This animated movie was set in Paris in 1910. Madame Adelaide Bonfamille, a retired opera diva who adored her cats, decided to alter her last will and testament. She wanted that all of her belongings should go to her white cat Duchess and the three kittens: Marie, Toulouse and Berlioz. So Madame invited the notary Georges Hautecour. When Edgar the butler suggested the notary take the elevator, he replied with the aforesaid quote. But Georges seemed to have forgotten he just commented on his arthritis with the words "Not so spry as I was when I was 80, eh?".
When Madame dictated her last will to Georges, Edgar listened in and he decided to get rid of the cats, hoping to be Madame's sole heir. So he "catnapped" them and left them outside Paris. But they met a ginger alley cat who introduced himself as "Abraham Delacey, Giuseppe Casey, Thomas O'Malley the Alley Cat". Now you know where the red herrings stem from. (Herrings and cats? A combination that goes well for the cats but not for the fish).
Charles Lane voiced the notary Georges Hautecour, and Hermione Baddeley delivered the lines spoken by Madame.
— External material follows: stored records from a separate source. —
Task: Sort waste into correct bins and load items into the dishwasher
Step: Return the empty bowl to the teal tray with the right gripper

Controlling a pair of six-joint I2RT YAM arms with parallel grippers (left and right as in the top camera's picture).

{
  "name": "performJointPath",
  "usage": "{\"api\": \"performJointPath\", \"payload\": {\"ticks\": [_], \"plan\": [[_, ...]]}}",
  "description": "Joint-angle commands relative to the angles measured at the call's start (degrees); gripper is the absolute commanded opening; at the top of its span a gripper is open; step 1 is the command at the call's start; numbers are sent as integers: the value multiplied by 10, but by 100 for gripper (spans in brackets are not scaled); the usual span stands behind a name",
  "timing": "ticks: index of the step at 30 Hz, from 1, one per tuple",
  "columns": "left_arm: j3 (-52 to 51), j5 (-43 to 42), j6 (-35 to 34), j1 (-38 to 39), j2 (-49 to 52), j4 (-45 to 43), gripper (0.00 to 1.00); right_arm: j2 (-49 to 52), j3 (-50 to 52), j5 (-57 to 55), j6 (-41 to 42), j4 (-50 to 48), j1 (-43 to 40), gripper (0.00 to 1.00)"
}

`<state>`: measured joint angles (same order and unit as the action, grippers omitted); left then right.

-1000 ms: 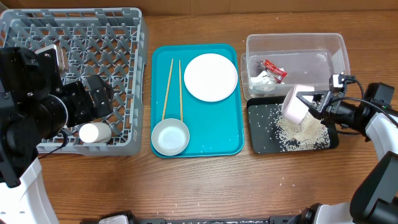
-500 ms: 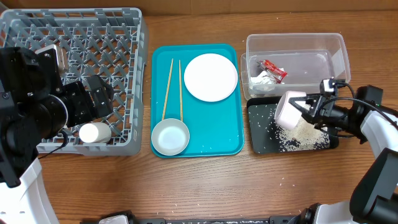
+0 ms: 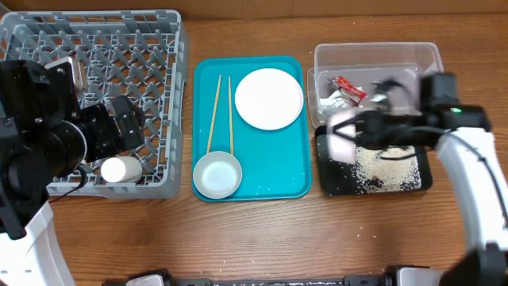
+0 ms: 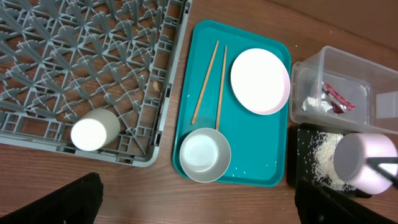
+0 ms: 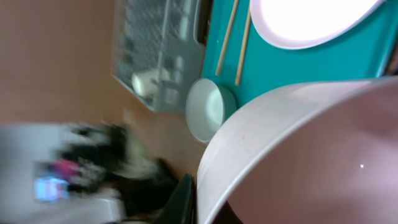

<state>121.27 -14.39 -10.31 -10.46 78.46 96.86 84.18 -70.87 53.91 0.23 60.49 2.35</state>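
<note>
Right gripper (image 4: 380,165): pinched on the rim of the pink bowl (image 4: 365,160), holding it tipped sideways above the left end of the black tray (image 3: 421,181), toward the right edge of the tabletop (image 3: 254,238).
Left gripper (image 3: 125,125): fingers (image 4: 50,200) spread wide with nothing between them, hovering over the near half of the rack (image 3: 95,48), by the left edge.
Overhead view: the only one showing both arms at once, but the right arm and pink bowl are smeared by blur.
Left wrist view: the pink bowl is sharp here, mouth facing left, with a thin dark finger on its right rim. Rice (image 4: 320,152) lies heaped on the black tray beneath.
Right wrist view: the bowl's pale inside fills the lower right. Past its rim everything is blurred.
Clear tub (image 3: 432,59): near the far right corner, just beside the black tray's far side. A red wrapper (image 3: 349,87) and a paper scrap (image 3: 335,102) lie at its left end.
Rack contents: a white cup (image 3: 121,169) in its near right corner. The rack itself sits at the far left corner.
Teal tray (image 3: 278,159): middle of the tabletop. Chopsticks (image 3: 220,111) lie side by side along its left, a plate (image 3: 269,98) sits far right, and a grey-blue bowl (image 3: 217,175) sits near left, just beside the chopstick tips.
</note>
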Motion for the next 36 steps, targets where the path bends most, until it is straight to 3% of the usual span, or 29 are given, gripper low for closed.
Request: {"api": "performJointPath", "payload": {"ticks": [1, 5, 9, 16, 17, 20, 22, 33, 36], "plan": [[6, -5, 9, 3, 3, -1, 100, -19, -18, -291, 65, -10, 140, 4], [6, -5, 9, 3, 3, -1, 100, 28, -18, -438, 126, -35, 297, 4], [6, -5, 9, 3, 3, -1, 100, 112, -18, -535, 178, -97, 394, 4], [6, -5, 9, 3, 3, -1, 100, 187, -18, -558, 173, -172, 407, 4], [6, -5, 9, 3, 3, -1, 100, 187, -19, -557, 171, -179, 407, 6], [6, -5, 9, 3, 3, -1, 100, 186, -30, -528, 149, -177, 408, 38], [6, -5, 9, 3, 3, -1, 100, 183, -51, -517, 128, -145, 408, 52], [6, -5, 9, 3, 3, -1, 100, 83, -200, -517, 133, 13, 415, 61], [6, -5, 9, 3, 3, -1, 100, 20, -207, -517, 133, 14, 424, 71]]}}
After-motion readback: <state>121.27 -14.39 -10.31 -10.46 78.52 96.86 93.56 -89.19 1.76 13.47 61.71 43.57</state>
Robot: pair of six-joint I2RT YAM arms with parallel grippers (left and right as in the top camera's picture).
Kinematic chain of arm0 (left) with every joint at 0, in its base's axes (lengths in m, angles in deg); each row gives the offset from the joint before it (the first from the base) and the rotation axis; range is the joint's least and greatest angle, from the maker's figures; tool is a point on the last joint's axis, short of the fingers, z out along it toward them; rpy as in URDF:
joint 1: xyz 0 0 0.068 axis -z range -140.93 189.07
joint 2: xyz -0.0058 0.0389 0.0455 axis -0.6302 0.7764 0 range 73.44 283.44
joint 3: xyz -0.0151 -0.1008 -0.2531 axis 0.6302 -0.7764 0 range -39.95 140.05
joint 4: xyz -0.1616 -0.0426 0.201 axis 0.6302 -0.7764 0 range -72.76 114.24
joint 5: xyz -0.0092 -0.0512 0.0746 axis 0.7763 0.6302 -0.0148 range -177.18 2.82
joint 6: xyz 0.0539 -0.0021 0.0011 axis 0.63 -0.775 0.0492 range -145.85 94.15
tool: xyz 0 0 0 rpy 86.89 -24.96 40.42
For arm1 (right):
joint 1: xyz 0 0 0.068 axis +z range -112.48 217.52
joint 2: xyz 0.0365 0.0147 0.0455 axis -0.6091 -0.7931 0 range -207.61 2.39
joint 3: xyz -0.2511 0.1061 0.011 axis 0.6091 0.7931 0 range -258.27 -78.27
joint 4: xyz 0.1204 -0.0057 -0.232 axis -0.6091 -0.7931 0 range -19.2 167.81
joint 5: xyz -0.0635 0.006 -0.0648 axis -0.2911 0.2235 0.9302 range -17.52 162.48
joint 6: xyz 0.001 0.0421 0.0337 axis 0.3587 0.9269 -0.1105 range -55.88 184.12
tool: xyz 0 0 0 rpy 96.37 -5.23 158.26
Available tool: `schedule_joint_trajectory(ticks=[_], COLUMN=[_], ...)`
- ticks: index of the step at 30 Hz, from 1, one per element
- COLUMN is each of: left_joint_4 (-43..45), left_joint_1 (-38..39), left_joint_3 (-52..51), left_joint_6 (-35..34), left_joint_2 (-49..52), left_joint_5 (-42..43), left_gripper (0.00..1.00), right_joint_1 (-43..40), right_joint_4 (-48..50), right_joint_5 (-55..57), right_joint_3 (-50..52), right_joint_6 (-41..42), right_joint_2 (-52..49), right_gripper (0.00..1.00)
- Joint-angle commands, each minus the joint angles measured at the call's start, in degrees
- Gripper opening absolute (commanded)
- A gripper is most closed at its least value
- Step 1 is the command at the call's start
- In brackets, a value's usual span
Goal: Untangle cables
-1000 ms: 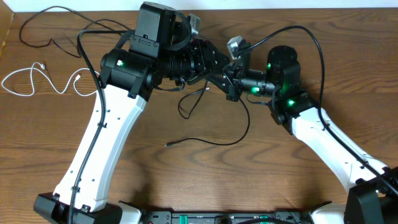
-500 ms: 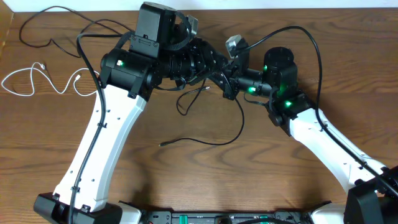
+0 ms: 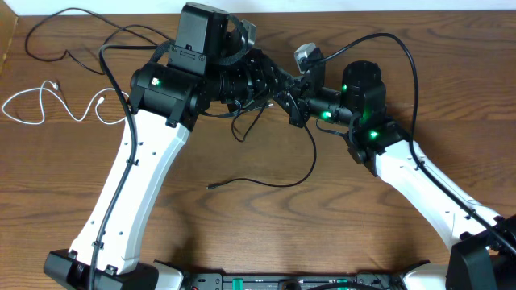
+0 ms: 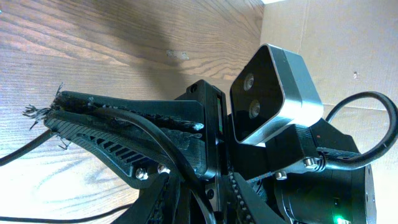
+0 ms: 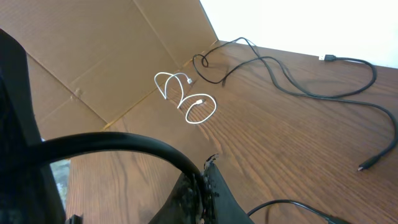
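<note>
While seemingly straightening the last cord, meeting pincer to pincer over the far middle of the bench (image 3: pixel 242 242). Clamped fully shut in the right pincer (image 5: pixel 202 183), by the look of it: one long black cable (image 3: pixel 310 165), looping down to a free plug (image 3: pixel 211 186). Cannot tell how wide the left pincer (image 3: pixel 278 87), or whether gripping anything. Well apart at far left: white cable (image 3: pixel 44 109) and second black cable (image 3: pixel 81 10). Next, probably: draw out the loop, then lay flat away from both.

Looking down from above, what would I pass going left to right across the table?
white cable → left arm's black joint with the green light → loose black cable on the bare wood → right arm's black joint with green lights
</note>
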State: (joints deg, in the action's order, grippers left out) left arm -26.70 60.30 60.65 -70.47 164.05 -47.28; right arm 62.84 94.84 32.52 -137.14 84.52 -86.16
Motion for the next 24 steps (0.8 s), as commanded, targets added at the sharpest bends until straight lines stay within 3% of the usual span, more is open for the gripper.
schedule_joint_trajectory(ticks=[1, 11, 15, 21, 22, 24], left_joint_4=[0.1, 0.1, 0.0, 0.0, 0.1, 0.3], left_joint_1=[0.1, 0.1, 0.1, 0.1, 0.0, -0.6], left_joint_3=[0.9, 0.9, 0.9, 0.9, 0.9, 0.9], left_joint_6=[0.1, 0.1, 0.1, 0.1, 0.1, 0.2], left_joint_2=[-0.4, -0.4, -0.4, -0.4, -0.4, -0.4], left_joint_5=[-0.5, -0.5, -0.5, -0.5, -0.5, -0.5], left_gripper=[0.28, 0.19, 0.08, 0.07, 0.07, 0.07], right_joint_1=[0.3, 0.3, 0.4, 0.4, 0.4, 0.1], right_joint_4=[0.3, 0.3, 0.3, -0.2, -0.6, -1.7], right_joint_5=[0.5, 0.3, 0.4, 0.4, 0.4, 0.4], right_joint_3=[-0.4, -0.4, -0.4, -0.4, -0.4, -0.4], right_joint_6=[0.6, 1.0, 1.0, 1.4, 1.4, 1.4], right_joint_2=[0.1, 0.1, 0.1, 0.1, 0.1, 0.1], right_gripper=[0.02, 0.01, 0.02, 0.01, 0.05, 0.22])
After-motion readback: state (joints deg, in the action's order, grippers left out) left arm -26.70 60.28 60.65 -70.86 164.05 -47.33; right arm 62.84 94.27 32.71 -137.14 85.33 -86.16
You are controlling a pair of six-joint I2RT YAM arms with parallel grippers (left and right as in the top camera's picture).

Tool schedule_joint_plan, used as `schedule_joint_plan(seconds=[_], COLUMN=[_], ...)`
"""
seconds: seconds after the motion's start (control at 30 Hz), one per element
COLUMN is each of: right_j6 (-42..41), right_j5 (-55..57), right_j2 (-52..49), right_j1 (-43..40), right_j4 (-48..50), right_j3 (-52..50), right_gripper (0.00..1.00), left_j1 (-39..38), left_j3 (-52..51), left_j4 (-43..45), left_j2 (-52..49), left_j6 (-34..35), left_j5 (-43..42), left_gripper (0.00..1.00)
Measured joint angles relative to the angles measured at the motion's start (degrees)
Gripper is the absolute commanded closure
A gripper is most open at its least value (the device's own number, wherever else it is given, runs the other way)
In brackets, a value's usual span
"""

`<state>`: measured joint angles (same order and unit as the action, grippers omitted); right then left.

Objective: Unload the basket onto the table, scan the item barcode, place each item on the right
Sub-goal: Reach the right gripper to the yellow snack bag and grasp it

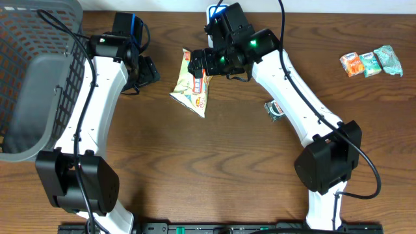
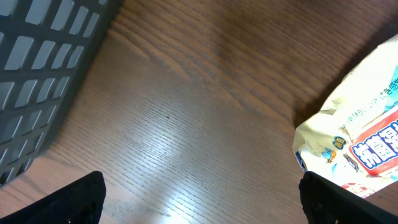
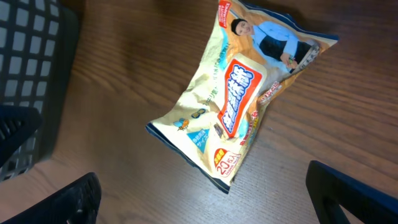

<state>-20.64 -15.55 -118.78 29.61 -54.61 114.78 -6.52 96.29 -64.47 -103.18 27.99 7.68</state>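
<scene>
A crinkled, glossy cream packet (image 3: pixel 239 99) with a red label is lying flat on the grained brown wooden table (image 1: pixel 214 162). A grey plastic lattice basket (image 1: pixel 29 84) is sitting at the table's left side. The right claw (image 3: pixel 205 199) is hovering over the packet's upper end, fingers spread wide, gripping nothing. The left claw (image 2: pixel 199 202) is also gaping empty, with the packet lying just beyond its right finger.
</scene>
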Motion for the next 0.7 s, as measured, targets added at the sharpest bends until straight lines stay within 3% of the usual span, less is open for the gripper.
schedule_joint_plan(seconds=[0.33,0.5,0.6,0.7], right_j6=[-2.56,-7.80,-10.29,-11.37], right_j5=[1.60,7.19,9.53,10.86], right_j2=[-5.81,-10.56,-13.73,-16.57], right_j1=[0.39,0.44,0.44,0.44], right_j4=[2.67,3.02,4.92,3.80], right_j3=[0.00,-0.07,-0.07,-0.07], right_gripper=[0.09,0.05,0.16,0.19], left_j1=[0.00,0.00,0.00,0.00], left_j3=[0.00,0.00,0.00,0.00], left_j4=[0.00,0.02,0.02,0.00], left_j2=[0.00,0.00,0.00,0.00], left_j6=[0.00,0.00,0.00,0.00], left_j5=[0.00,0.00,0.00,0.00], left_gripper=[0.02,0.02,0.03,0.02])
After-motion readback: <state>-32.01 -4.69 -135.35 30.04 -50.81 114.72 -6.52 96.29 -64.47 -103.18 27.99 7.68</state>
But the true protagonists were of course the cats: Duchess (voiced by Eva Gabor), O'Malley (spoken by Phil Harris), Marie (voice part by Liz English), Toulouse (spoken by Gary Dubin) and Berlioz (lines delivered by Dean Clark).
2. In which movie by Alfred Hitchcock had the main character trouble going up a flight of stairs?

Answer: Vertigo

Alfred Hitchcock (1899-1980) frequently used stairs and staircases in his thriller movies, such as these four examples.
"Vertigo" (1958) starred James Stewart as the former police detective John Ferguson. In the opening scene, John got troubled by vertigo during a chase on high rooftops, and a colleague of his fell to death. John was then hired by a rich acquaintance named Gavin Elster (role by Tom Helmore) to keep track of Gavin's wife Madeleine (played by Kim Novak). Gavin suspected that Madeleine was obsessed by the ghost of a deceased relative and would try to commit suicide. In the climactic scene Madeleine ran up a flight of stairs in the tower of a monastery, and as John hesitated to follow her because of his vertigo, he saw her body falling to her death. But of course first impressions could be deceitful...
The idea for this quiz came to me when I saw "Psycho" (1960) once again. The shower scene in which Marion Crane (played by Janet Leigh) was stabbed to death was quite shocking, but personally I was more scared when the private detective Arbogast (role by Martin Balsam) ascended the stairs in the main house of the Bates motel, not knowing that he would meet a person dressed as an old woman and armed with a sharp knife at the top of the stairs...
In "Spellbound" (1945), the psychiatrist Constance Petersen (role by Ingrid Bergman) took a patient with amnesia to her former mentor Dr. Brulov (played by Michael Chekhov). At night the patient and suspected murderer (role by Gregory Peck) came down the stairs with a sharp razor blade in his hand...
"Rebecca" (1940) starred Joan Fontaine as the second wife of Maxim De Winter (role by Laurence Olivier). At the first costumed ball, Mrs. De Winter appeared on top of the stairs in a dress similar to one that once belonged to Rebecca, the first Mrs. De Winter, who died in a tragic way. Needless to say this scene brought back to Maxim all the bad memories...
3. In "Arsenic and Old Lace" (1943), one of the characters repeatedly ran up the stairs yelling out "Charge!". Who did he think he was?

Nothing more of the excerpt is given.